* [YOUR INSTRUCTIONS]
Among the lines below, list those containing the string "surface".

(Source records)
BEGIN

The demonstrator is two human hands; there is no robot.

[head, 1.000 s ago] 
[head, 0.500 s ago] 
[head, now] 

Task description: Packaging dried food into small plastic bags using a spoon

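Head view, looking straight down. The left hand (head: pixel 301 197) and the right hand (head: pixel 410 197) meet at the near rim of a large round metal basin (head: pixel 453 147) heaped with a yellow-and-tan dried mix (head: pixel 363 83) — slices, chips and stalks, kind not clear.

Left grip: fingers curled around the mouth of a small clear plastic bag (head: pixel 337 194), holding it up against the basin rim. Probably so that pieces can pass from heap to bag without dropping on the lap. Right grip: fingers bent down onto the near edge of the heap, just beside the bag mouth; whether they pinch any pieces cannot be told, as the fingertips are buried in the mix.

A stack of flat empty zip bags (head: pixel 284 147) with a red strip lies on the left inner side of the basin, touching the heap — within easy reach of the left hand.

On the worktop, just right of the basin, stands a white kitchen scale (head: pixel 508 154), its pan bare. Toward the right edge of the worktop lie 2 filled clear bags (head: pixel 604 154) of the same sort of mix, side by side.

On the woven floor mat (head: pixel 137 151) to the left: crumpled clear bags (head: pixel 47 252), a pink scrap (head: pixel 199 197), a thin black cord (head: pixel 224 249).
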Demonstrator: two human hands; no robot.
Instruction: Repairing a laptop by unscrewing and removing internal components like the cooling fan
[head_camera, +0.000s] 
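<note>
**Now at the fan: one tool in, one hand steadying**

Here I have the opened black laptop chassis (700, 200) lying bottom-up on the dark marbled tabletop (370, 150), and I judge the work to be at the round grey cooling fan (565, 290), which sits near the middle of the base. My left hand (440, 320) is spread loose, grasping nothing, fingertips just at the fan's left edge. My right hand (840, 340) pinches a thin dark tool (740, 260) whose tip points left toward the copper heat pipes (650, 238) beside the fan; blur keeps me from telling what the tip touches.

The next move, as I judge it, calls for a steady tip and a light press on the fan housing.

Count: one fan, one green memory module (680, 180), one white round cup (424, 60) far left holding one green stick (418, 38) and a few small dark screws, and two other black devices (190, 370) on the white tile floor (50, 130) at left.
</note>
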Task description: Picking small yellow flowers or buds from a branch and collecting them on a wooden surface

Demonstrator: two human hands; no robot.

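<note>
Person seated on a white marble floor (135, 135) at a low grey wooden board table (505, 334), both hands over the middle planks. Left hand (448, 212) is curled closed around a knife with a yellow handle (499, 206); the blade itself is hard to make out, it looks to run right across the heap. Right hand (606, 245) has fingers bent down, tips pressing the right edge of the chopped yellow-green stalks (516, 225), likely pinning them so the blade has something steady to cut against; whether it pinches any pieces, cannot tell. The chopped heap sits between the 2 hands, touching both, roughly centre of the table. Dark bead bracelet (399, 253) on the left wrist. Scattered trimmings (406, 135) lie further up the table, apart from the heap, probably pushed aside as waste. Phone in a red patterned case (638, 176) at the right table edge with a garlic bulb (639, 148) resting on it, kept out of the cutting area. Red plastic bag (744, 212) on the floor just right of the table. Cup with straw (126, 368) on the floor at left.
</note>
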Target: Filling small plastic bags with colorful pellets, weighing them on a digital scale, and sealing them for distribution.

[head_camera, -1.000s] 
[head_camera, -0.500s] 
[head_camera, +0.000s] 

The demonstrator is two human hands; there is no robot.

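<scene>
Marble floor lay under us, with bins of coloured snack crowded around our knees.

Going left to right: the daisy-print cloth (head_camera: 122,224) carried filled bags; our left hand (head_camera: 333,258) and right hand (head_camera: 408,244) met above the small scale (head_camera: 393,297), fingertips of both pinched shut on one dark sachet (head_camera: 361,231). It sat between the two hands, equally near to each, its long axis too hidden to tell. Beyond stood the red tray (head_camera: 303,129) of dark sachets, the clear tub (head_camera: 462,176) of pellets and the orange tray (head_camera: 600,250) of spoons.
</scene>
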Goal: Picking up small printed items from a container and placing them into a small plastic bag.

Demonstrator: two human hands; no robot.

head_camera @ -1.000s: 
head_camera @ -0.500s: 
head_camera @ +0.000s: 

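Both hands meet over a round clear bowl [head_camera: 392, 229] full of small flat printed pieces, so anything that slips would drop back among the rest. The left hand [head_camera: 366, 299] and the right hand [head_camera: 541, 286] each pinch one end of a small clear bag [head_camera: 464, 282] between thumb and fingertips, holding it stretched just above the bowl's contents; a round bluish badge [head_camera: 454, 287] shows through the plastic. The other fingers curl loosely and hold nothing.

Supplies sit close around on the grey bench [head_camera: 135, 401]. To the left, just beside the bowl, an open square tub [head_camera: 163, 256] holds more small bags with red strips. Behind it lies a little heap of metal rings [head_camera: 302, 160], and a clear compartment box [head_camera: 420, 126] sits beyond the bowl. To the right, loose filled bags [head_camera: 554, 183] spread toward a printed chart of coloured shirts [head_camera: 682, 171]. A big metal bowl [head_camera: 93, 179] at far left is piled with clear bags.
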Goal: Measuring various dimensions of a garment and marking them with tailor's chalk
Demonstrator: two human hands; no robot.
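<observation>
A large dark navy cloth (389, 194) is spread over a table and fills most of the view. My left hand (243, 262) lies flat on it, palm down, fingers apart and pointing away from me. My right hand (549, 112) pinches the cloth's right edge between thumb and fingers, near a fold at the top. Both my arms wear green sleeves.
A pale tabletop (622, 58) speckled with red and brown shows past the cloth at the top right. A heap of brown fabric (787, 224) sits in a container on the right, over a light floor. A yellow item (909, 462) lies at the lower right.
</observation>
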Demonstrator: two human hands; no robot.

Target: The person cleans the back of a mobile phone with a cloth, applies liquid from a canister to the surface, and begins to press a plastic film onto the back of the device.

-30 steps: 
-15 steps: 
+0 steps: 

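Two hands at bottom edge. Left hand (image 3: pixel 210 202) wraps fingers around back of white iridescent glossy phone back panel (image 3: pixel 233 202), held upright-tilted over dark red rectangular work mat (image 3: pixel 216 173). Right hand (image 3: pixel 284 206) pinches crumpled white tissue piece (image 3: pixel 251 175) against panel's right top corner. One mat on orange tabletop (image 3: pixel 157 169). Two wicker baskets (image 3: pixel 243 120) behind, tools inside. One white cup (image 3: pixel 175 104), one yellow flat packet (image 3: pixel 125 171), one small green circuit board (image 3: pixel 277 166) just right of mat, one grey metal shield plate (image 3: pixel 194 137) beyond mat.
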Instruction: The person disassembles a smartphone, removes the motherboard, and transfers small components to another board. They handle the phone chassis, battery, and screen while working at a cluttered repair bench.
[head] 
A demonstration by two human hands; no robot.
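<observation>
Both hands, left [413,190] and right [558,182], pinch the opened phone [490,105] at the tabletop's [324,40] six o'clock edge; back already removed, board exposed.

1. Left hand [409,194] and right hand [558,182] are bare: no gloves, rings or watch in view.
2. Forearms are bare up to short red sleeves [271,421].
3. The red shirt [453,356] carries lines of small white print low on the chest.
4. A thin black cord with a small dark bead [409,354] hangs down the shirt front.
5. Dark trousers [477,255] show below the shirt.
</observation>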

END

* [EXERCISE OUTPUT]
Task description: Picking small yellow flowers or buds from a branch and collecting them on a wooden surface
Target: The person cleans the back of a mobile phone with a cloth, applies liquid from a canister to the surface, and begins to press a plastic film onto the back of the device.

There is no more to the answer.